Required action: Where does the string "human" appear in the material? Copy each line that holds it.

Input material:

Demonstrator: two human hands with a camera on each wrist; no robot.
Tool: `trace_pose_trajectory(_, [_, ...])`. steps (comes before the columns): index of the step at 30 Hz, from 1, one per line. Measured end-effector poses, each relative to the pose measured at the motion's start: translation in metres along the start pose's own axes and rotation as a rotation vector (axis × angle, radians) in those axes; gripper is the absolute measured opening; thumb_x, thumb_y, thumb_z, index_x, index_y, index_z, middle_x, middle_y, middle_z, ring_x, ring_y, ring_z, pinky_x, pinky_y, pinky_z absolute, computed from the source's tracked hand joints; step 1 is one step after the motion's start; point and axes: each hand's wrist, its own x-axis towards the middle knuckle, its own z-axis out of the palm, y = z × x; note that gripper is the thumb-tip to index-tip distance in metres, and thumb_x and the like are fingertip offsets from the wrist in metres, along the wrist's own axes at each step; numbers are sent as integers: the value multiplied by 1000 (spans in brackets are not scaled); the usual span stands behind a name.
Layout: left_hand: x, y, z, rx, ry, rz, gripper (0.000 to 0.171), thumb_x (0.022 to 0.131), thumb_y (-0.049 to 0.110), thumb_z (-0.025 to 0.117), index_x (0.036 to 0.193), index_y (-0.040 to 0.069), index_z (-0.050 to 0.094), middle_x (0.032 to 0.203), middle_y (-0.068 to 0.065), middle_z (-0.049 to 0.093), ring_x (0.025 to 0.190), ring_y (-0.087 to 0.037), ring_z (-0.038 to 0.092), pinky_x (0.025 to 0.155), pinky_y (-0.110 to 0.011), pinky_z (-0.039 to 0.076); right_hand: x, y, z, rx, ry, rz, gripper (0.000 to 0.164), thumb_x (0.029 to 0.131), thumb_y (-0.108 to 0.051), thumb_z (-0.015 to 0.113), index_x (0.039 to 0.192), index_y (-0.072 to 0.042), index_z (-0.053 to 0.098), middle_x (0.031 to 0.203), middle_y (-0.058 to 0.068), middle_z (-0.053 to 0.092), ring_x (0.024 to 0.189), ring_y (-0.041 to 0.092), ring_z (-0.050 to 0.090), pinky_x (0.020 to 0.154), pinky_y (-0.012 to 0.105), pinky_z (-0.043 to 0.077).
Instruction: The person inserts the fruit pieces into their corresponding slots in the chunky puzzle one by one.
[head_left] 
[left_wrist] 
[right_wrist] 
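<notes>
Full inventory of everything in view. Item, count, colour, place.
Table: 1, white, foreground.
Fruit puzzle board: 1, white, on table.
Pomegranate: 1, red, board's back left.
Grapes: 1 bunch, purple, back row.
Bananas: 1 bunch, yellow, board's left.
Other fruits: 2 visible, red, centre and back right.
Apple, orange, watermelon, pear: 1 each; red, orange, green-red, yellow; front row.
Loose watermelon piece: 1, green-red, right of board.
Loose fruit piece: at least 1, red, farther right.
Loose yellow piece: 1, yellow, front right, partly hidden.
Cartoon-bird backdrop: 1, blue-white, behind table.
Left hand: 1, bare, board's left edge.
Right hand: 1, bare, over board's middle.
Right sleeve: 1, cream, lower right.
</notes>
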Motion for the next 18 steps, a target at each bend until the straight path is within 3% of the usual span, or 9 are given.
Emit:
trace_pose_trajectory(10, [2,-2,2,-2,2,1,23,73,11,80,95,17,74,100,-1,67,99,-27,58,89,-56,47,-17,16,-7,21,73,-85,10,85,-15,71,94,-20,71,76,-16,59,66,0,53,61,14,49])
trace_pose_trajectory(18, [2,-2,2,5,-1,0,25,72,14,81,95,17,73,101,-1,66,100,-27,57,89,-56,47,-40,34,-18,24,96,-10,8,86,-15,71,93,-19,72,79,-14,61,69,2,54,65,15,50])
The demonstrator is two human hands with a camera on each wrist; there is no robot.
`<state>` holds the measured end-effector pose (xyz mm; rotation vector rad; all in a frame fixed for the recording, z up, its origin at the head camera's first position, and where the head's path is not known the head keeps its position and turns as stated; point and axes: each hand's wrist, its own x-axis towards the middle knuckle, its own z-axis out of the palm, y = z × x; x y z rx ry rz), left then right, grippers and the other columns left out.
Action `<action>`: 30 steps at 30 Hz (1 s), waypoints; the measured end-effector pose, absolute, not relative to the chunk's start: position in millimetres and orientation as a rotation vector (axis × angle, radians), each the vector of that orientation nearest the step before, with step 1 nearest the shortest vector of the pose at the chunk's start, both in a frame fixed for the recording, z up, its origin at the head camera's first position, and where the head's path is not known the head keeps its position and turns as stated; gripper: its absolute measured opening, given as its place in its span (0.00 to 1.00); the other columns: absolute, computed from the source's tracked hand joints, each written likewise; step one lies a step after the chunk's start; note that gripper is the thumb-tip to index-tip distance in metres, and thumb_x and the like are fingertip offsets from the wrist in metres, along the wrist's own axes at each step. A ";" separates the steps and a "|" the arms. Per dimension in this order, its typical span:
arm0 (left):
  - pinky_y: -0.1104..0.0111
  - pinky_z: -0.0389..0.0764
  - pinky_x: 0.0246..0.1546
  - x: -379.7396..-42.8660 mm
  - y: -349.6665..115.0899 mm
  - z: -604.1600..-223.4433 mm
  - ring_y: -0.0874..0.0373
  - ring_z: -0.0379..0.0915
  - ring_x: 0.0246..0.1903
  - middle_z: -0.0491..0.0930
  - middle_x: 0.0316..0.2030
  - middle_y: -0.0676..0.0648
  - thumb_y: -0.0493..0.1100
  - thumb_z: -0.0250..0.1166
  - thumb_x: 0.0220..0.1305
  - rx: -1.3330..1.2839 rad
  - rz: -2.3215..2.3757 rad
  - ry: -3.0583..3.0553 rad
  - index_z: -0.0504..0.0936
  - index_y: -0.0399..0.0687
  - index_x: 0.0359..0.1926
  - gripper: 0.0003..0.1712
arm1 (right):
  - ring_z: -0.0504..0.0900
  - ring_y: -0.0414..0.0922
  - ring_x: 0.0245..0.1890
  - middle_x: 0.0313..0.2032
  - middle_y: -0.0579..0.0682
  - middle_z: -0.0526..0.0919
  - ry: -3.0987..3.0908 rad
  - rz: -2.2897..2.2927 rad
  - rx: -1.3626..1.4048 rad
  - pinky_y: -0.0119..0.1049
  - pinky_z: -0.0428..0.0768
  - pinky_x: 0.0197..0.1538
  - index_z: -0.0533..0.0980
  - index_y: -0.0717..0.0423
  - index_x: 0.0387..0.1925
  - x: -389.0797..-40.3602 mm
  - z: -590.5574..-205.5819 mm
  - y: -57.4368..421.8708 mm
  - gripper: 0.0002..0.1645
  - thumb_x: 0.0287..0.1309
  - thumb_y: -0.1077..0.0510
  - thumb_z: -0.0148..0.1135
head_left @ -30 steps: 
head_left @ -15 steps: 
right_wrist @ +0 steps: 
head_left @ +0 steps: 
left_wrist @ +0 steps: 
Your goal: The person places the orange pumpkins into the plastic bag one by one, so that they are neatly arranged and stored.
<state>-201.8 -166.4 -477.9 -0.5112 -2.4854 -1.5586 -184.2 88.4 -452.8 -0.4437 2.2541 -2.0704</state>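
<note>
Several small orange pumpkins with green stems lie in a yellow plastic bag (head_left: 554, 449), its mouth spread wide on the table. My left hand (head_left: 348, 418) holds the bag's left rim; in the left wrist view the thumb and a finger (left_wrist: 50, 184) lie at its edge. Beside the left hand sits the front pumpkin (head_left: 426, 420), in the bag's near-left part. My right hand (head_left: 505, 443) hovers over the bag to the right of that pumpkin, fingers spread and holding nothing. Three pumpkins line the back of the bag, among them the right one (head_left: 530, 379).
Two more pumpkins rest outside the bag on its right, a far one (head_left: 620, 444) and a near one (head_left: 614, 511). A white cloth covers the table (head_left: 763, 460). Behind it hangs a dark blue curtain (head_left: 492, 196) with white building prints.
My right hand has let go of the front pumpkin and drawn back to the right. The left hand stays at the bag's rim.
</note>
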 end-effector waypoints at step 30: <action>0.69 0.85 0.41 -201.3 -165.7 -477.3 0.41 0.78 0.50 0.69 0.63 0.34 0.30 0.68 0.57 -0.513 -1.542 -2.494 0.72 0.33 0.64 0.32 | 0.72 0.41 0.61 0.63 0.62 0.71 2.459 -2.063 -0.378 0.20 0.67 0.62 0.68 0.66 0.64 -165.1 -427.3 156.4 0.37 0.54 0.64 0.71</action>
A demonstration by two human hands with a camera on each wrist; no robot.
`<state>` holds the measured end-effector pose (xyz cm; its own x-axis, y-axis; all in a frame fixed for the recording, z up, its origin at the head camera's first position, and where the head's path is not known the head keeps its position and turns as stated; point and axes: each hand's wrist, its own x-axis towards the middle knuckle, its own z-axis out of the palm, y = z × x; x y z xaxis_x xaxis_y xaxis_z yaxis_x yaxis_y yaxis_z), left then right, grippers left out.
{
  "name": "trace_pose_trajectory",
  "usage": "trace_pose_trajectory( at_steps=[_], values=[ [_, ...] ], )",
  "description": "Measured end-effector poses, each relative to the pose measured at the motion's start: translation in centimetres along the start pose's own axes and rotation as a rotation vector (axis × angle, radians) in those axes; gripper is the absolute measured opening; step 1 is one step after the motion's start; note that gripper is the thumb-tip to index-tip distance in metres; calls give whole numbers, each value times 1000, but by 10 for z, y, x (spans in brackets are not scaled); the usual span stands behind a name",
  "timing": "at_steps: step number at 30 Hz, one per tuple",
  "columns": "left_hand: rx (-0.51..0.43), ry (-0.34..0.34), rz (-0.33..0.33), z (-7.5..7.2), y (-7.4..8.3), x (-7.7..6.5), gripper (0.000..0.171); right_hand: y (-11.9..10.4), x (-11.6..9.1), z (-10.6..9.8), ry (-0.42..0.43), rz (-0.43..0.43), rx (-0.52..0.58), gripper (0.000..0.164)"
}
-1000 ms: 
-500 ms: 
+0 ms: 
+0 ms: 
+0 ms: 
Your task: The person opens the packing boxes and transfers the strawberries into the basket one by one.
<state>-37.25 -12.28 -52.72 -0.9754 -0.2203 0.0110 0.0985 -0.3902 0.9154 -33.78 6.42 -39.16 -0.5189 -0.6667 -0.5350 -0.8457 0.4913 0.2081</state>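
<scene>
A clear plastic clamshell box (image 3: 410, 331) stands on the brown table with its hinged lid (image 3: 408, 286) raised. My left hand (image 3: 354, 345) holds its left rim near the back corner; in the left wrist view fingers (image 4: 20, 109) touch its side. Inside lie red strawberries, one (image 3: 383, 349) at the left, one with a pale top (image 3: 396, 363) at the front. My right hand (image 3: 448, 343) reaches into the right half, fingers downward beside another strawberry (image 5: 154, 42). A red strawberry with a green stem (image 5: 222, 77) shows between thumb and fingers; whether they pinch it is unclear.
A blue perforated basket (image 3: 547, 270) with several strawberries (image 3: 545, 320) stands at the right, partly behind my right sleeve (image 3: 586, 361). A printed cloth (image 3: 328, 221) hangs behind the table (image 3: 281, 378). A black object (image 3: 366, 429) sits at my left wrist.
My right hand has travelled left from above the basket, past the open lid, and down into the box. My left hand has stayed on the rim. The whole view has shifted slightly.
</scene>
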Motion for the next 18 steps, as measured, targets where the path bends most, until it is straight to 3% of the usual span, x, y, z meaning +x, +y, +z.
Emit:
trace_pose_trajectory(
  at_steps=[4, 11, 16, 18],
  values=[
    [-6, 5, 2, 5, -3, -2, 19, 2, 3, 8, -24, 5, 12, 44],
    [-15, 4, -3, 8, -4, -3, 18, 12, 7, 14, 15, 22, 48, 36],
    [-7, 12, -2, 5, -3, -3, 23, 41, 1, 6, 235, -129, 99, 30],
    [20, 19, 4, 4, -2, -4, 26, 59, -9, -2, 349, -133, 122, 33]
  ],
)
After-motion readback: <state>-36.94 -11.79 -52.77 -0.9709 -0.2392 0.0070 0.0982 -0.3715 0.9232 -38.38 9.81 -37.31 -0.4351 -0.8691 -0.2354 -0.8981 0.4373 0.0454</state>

Reply to the exercise:
Demonstrator: two human hands with a camera on each wrist; no robot.
The demonstrator is two human hands with a camera on each wrist; there is no robot.
A demonstration by two human hands with a camera on each wrist; no robot.

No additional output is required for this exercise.